◆ **Assigned task**
The whole of the data, every line, should come back exactly the same.

=== Section Start ===

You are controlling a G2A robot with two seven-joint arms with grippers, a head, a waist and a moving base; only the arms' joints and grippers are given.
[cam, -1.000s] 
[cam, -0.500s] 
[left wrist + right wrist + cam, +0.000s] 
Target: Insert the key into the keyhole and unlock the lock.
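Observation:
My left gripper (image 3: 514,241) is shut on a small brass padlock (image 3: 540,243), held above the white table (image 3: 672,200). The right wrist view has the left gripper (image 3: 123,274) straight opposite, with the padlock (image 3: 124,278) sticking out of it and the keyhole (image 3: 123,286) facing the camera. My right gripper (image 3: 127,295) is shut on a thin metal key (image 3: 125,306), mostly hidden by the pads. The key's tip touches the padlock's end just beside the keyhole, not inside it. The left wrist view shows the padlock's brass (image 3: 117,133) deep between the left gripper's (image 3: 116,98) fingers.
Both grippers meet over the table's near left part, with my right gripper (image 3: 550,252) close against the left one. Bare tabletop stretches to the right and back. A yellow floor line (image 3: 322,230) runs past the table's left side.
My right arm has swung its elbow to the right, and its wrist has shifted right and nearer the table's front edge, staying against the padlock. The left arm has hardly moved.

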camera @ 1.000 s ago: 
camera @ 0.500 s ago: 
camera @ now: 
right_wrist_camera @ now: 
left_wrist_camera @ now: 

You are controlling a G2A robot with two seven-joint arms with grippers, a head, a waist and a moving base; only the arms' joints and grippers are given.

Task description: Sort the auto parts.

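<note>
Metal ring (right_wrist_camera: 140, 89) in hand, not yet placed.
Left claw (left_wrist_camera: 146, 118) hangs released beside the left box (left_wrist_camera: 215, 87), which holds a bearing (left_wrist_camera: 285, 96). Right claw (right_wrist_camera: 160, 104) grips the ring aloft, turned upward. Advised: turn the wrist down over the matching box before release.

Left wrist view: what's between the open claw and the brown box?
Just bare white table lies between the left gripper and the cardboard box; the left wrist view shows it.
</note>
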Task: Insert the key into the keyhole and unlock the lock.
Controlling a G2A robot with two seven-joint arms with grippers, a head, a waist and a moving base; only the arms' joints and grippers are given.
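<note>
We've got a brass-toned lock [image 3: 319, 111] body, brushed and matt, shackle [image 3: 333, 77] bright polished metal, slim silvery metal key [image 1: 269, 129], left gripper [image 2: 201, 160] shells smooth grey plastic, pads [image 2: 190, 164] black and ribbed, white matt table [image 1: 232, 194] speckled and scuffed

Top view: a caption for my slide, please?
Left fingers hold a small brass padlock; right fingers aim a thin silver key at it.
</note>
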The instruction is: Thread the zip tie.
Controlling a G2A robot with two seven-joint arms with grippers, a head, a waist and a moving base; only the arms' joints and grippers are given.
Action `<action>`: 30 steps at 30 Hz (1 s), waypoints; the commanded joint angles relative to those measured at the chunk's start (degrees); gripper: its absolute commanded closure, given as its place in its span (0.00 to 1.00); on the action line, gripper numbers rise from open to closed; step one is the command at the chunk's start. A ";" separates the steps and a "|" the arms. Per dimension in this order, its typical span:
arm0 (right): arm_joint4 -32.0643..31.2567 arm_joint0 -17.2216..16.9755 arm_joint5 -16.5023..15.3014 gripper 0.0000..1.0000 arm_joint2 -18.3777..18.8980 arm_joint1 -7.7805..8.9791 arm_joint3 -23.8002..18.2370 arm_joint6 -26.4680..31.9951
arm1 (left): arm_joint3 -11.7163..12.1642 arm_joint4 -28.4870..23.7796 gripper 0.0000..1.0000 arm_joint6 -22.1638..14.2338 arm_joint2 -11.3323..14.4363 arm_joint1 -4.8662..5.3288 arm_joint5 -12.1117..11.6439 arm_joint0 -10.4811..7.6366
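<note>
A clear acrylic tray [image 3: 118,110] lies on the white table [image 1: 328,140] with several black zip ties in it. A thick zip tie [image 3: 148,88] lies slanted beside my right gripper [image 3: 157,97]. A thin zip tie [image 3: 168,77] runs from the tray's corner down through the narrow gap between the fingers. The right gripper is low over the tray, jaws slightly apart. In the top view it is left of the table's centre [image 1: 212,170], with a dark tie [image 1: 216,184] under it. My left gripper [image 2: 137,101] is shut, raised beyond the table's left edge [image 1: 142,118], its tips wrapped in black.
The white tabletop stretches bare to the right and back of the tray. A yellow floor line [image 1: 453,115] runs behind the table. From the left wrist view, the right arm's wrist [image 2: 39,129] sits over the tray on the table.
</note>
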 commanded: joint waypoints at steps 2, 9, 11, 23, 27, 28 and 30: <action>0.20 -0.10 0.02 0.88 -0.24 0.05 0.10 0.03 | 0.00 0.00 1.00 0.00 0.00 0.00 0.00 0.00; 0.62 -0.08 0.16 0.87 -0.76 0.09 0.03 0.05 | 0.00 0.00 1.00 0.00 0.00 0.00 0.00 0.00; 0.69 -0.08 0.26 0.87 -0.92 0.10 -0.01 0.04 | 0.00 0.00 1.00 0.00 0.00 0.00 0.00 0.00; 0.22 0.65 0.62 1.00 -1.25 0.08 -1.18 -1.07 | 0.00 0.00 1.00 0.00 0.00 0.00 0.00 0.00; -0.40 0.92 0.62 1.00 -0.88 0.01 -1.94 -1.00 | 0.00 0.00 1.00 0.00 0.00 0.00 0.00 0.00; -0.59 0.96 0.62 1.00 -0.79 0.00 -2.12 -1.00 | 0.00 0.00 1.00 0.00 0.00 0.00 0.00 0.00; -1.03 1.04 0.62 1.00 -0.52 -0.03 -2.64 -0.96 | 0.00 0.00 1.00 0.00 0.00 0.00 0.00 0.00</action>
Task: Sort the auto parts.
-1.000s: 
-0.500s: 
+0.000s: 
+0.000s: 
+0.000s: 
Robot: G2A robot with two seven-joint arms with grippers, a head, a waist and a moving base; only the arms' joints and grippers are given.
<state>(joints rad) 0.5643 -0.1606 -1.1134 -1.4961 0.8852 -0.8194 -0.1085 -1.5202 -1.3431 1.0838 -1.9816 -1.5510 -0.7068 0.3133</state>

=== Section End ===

◆ **Result below**
You are controlling a G2A robot with two seven-joint arms with grippers, a head, a waist and a moving base; only the arms' joints and grippers are given.
[cam, -1.000s] 
[cam, -0.500s] 
[left wrist + right wrist + cam, +0.000s] 
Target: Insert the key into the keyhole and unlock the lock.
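Observation:
My left gripper (image 3: 514,241) is shut on a small brass padlock (image 3: 540,243), held above the white table (image 3: 672,200). The right wrist view has the left gripper (image 3: 123,274) straight opposite, with the padlock (image 3: 124,278) sticking out of it and the keyhole (image 3: 123,286) facing the camera. My right gripper (image 3: 127,295) is shut on a thin metal key (image 3: 125,306), mostly hidden by the pads. The key's tip touches the padlock's end just beside the keyhole, not inside it. The left wrist view shows the padlock's brass (image 3: 117,133) deep between the left gripper's (image 3: 116,98) fingers.
Both grippers meet over the table's near left part, with my right gripper (image 3: 550,252) close against the left one. Bare tabletop stretches to the right and back. A yellow floor line (image 3: 322,230) runs past the table's left side.
My right arm has swung its elbow to the right, and its wrist has shifted right and nearer the table's front edge, staying against the padlock. The left arm has hardly moved.
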
camera @ 1.000 s ago: 
camera @ 0.500 s ago: 
camera @ now: 
right_wrist_camera @ now: 
left_wrist_camera @ now: 

You are controlling a G2A robot with two seven-joint arms with grippers, a head, a waist and a moving base; only the arms' joints and grippers are given.

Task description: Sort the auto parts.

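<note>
Metal ring (right_wrist_camera: 140, 89) in hand, not yet placed.
Left claw (left_wrist_camera: 146, 118) hangs released beside the left box (left_wrist_camera: 215, 87), which holds a bearing (left_wrist_camera: 285, 96). Right claw (right_wrist_camera: 160, 104) grips the ring aloft, turned upward. Advised: turn the wrist down over the matching box before release.

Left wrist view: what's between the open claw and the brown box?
Just bare white table lies between the left gripper and the cardboard box; the left wrist view shows it.
</note>
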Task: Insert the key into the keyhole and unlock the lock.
Controlling a G2A robot with two seven-joint arms with grippers, a head, a waist and a moving base; only the arms' joints and grippers are given.
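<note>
We've got a brass-toned lock [image 3: 319, 111] body, brushed and matt, shackle [image 3: 333, 77] bright polished metal, slim silvery metal key [image 1: 269, 129], left gripper [image 2: 201, 160] shells smooth grey plastic, pads [image 2: 190, 164] black and ribbed, white matt table [image 1: 232, 194] speckled and scuffed

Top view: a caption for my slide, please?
Left fingers hold a small brass padlock; right fingers aim a thin silver key at it.
</note>
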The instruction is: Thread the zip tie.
Controlling a G2A robot with two seven-joint arms with grippers, a head, a waist and a moving base; only the arms' joints and grippers are given.
Action `<action>`: 30 steps at 30 Hz (1 s), waypoints; the commanded joint angles relative to those measured at the chunk's start (degrees); gripper: its absolute commanded closure, given as its place in its span (0.00 to 1.00); on the action line, gripper numbers rise from open to closed; step one is the command at the chunk's start. A ";" separates the steps and a "|" the arms. Per dimension in this order, its typical span:
arm0 (right): arm_joint4 -32.0643..31.2567 arm_joint0 -17.2216..16.9755 arm_joint5 -16.5023..15.3014 gripper 0.0000..1.0000 arm_joint2 -18.3777..18.8980 arm_joint1 -7.7805..8.9791 arm_joint3 -23.8002..18.2370 arm_joint6 -26.4680..31.9951
arm1 (left): arm_joint3 -11.7163..12.1642 arm_joint4 -28.4870..23.7796 gripper 0.0000..1.0000 arm_joint6 -22.1638..14.2338 arm_joint2 -11.3323..14.4363 arm_joint1 -4.8662..5.3288 arm_joint5 -12.1117..11.6439 arm_joint0 -10.4811..7.6366
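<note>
A clear acrylic tray [image 3: 118,110] lies on the white table [image 1: 328,140] with several black zip ties in it. A thick zip tie [image 3: 148,88] lies slanted beside my right gripper [image 3: 157,97]. A thin zip tie [image 3: 168,77] runs from the tray's corner down through the narrow gap between the fingers. The right gripper is low over the tray, jaws slightly apart. In the top view it is left of the table's centre [image 1: 212,170], with a dark tie [image 1: 216,184] under it. My left gripper [image 2: 137,101] is shut, raised beyond the table's left edge [image 1: 142,118], its tips wrapped in black.
The white tabletop stretches bare to the right and back of the tray. A yellow floor line [image 1: 453,115] runs behind the table. From the left wrist view, the right arm's wrist [image 2: 39,129] sits over the tray on the table.
</note>
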 commanded: joint waypoints at steps 2, 9, 11, 23, 27, 28 and 30: <action>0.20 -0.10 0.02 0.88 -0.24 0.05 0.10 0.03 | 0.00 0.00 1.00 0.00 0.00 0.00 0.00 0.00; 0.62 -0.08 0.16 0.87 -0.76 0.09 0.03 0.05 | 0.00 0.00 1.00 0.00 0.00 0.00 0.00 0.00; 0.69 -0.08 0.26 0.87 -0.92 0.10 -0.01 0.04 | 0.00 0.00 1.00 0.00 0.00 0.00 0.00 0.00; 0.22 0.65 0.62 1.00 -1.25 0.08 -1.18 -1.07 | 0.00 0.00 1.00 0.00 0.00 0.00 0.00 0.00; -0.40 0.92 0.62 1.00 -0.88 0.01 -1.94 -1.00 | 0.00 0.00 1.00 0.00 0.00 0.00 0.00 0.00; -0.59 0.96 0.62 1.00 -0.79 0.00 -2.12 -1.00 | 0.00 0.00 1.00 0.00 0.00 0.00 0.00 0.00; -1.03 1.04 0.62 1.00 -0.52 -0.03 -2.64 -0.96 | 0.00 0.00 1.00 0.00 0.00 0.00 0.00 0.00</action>
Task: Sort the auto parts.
-1.000s: 
-0.500s: 
+0.000s: 
+0.000s: 
+0.000s: 
Robot: G2A robot with two seven-joint arms with grippers, a head, a waist and a moving base; only the arms' joints and grippers are given.
<state>(joints rad) 0.5643 -0.1606 -1.1134 -1.4961 0.8852 -0.8194 -0.1085 -1.5202 -1.3431 1.0838 -1.9816 -1.5510 -0.7068 0.3133</state>

With this, the exercise is finished.